Hacker News new | ask | show | jobs
by glaslong 101 days ago
The marginal differences in quality seem pretty meaningful right now, enough to make Claude wildly dominant, but some of the locally runnable models like Qwen feel only a few months behind the leaders.

I'm betting the generational gains level off and smaller local models close the gap somewhat. Then harnesses will generally be more important than model, and proprietary harnesses will not offer much more than optimization for specific models. All while SaaS prices ratchet up, pushing folks toward local and OSS. Or at least local vs a plethora of hosted competition, same as cloud vs on prem.

1 comments

Qwen3.5 really is great.

But the biggest thing is going to be context. Whilst a 10gb card can run a 9b model with some context .. for coding you really want a lot of context.

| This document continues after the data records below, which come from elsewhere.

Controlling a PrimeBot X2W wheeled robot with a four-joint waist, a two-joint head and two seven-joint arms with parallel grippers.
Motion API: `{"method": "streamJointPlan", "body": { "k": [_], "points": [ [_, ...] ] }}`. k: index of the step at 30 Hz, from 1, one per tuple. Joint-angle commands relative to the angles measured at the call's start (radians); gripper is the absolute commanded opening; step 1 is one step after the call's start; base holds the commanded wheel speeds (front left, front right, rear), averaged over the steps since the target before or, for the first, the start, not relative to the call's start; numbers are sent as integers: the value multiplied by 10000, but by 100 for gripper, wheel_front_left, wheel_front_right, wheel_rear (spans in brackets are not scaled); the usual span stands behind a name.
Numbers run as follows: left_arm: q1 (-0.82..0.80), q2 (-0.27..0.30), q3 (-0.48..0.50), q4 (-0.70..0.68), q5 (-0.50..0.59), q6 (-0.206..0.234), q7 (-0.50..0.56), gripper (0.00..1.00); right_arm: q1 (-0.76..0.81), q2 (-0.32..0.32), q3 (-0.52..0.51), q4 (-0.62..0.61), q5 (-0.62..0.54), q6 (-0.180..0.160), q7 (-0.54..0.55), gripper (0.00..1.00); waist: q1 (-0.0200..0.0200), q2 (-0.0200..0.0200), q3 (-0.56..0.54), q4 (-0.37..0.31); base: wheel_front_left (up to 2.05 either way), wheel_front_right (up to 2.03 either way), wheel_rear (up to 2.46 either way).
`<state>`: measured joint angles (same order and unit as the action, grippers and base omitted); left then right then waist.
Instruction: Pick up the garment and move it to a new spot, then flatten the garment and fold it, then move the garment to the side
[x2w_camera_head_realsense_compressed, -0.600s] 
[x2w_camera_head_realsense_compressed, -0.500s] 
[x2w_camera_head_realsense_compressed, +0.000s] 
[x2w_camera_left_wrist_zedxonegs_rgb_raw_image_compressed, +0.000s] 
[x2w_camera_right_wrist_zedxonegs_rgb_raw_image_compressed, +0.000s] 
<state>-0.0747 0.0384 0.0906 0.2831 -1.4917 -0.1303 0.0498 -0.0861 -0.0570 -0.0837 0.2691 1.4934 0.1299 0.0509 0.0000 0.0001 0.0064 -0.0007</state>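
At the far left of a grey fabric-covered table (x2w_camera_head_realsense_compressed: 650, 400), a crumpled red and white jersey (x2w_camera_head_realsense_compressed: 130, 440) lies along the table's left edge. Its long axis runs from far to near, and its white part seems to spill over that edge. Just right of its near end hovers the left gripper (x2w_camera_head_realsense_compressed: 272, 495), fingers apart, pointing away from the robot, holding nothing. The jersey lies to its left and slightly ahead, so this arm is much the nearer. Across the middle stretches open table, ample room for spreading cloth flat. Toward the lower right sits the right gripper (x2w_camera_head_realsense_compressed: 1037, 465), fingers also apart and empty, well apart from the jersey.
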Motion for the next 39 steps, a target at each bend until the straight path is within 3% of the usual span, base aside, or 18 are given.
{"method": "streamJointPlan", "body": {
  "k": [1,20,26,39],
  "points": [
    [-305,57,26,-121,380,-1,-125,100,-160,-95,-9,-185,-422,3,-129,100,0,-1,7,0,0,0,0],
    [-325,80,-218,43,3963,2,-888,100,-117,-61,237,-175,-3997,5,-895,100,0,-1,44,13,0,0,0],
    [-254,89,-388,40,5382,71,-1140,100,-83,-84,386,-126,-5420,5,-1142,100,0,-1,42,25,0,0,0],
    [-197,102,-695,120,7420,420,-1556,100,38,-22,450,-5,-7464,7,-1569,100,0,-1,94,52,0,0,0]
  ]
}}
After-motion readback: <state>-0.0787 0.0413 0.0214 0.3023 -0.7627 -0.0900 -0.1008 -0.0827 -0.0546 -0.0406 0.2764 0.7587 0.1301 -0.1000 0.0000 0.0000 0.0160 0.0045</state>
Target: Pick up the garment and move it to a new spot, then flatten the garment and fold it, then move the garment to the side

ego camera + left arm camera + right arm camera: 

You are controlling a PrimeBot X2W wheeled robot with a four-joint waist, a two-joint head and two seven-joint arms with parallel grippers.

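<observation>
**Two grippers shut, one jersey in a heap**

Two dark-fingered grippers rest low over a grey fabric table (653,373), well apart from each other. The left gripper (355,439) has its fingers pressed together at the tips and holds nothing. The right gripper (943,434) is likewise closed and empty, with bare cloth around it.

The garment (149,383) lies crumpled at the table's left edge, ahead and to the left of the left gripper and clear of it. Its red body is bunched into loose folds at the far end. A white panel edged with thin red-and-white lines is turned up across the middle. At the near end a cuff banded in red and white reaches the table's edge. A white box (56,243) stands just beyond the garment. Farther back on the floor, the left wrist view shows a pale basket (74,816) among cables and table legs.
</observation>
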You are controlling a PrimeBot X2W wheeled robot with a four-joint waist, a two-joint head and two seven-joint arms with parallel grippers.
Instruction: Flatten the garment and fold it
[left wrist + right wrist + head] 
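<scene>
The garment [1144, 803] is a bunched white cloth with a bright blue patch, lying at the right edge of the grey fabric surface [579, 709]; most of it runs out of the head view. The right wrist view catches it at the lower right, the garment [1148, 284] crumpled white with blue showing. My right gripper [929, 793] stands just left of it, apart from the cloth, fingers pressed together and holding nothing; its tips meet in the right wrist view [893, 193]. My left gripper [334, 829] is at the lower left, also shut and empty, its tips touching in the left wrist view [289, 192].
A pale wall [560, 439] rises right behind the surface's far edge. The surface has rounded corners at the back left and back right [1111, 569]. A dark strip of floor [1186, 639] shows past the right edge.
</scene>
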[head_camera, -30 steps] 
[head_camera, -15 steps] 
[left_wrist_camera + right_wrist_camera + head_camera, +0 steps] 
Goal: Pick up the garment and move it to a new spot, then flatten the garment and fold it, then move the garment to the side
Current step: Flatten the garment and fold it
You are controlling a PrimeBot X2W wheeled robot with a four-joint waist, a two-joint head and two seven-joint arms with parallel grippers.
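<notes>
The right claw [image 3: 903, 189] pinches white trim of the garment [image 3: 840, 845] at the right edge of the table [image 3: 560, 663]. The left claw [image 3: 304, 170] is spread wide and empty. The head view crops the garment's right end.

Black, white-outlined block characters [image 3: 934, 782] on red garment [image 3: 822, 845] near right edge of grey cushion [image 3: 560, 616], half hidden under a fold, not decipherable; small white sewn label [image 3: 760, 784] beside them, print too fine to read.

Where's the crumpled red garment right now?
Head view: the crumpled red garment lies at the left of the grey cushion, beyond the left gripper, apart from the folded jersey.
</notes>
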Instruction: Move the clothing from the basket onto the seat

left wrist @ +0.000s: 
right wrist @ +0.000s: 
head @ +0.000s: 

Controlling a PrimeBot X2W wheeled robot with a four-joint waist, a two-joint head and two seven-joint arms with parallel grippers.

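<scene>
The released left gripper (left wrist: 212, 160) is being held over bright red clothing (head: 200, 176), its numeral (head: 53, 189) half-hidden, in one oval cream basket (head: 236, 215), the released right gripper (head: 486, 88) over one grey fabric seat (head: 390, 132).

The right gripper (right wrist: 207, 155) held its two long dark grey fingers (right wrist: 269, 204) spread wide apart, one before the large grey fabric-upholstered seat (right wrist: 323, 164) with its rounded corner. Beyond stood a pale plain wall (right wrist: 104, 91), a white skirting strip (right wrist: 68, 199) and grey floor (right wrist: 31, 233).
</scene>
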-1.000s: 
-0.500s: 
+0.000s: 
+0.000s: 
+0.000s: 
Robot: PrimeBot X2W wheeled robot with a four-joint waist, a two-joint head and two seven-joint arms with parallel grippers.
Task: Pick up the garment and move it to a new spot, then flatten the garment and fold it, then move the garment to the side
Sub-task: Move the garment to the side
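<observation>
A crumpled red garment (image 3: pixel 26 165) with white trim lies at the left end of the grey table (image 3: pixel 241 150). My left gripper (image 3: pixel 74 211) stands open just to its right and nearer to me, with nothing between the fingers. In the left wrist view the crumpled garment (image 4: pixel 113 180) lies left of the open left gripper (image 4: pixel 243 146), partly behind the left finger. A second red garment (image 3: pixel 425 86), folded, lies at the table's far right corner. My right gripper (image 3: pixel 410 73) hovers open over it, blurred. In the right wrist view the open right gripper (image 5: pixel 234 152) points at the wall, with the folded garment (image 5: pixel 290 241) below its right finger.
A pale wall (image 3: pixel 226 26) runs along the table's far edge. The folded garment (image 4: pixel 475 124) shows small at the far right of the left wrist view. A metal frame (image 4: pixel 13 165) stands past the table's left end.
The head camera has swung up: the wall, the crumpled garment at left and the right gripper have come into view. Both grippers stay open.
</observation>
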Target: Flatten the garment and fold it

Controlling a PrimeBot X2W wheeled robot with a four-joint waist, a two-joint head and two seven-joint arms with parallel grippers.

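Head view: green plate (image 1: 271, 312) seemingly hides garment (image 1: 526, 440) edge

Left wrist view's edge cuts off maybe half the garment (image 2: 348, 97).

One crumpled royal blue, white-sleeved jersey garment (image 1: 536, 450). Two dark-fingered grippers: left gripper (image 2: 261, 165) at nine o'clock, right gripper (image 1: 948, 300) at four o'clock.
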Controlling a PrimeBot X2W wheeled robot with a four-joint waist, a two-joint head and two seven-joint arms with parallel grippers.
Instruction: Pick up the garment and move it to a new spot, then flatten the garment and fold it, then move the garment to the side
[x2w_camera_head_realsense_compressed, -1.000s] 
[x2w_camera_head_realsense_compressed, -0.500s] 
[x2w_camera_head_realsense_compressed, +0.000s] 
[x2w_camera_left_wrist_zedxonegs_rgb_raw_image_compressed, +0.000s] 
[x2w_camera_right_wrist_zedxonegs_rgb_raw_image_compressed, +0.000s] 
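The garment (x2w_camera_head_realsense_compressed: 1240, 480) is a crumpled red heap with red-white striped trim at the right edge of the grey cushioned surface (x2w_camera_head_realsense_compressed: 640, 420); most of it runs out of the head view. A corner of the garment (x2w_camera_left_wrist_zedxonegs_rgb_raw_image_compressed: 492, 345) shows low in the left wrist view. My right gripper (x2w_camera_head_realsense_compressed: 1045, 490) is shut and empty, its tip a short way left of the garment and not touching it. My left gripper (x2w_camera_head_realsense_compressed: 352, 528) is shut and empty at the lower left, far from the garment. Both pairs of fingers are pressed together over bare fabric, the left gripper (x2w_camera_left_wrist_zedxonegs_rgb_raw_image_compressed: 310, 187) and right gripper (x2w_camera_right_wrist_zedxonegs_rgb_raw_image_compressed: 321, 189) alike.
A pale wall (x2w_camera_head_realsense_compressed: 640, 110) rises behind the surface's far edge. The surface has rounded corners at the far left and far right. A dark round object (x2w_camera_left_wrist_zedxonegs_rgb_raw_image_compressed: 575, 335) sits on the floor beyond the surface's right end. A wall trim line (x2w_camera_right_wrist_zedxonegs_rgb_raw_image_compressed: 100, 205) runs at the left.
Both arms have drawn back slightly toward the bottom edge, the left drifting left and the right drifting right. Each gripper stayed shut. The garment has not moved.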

So if paying 200 a year for 1T in context, vs your 32k context.. that's the thing I see as being the driver.

Personally ive found great success with using open code, having Opus as my plan agent, and omnicoder-9b as my build agent.

Get opus to plan, switch to omnicoder to build, switch back to opus to review. Etc etc.

Works great.

> for coding you really want a lot of context

After having gone all-in on LLM agents for a while, I'm not so sure anymore. An LLM with lots of context can sometimes generate more accurate code, but it can also hide decision-making from you, the person who actually has to maintain that code. If the LLM pulls in 1000 files to make a decision, that's no longer a decision that you can understand.